• _Assignment_: Could you print all of the data below again, exactly?

····················

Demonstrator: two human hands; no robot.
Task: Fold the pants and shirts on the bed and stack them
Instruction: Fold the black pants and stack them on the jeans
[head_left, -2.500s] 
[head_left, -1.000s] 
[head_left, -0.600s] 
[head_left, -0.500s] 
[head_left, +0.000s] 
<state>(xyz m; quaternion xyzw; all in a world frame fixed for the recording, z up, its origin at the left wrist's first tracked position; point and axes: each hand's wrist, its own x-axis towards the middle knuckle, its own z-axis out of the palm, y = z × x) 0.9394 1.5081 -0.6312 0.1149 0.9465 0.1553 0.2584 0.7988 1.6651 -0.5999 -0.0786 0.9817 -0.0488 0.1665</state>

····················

• _Solution to the exercise_:
Demonstrator: two human hands; no robot.
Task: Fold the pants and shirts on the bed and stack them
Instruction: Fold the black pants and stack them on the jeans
[head_left, -2.500s] 
[head_left, -1.000s] 
[head_left, -0.600s] 
[head_left, -0.500s] 
[head_left, +0.000s] 
<state>(xyz m; quaternion xyzw; all in a world frame fixed for the recording, z up, its origin at the left wrist's first tracked position; point and axes: each hand's wrist, its own x-axis towards the middle knuckle, its own z-axis out of the palm, y = z × x) 0.9394 1.5081 -0.6312 0.1149 0.9465 0.1553 0.2584 0.7988 1.6651 -0.5999 -0.0786 0.9817 -0.0488 0.1665</state>

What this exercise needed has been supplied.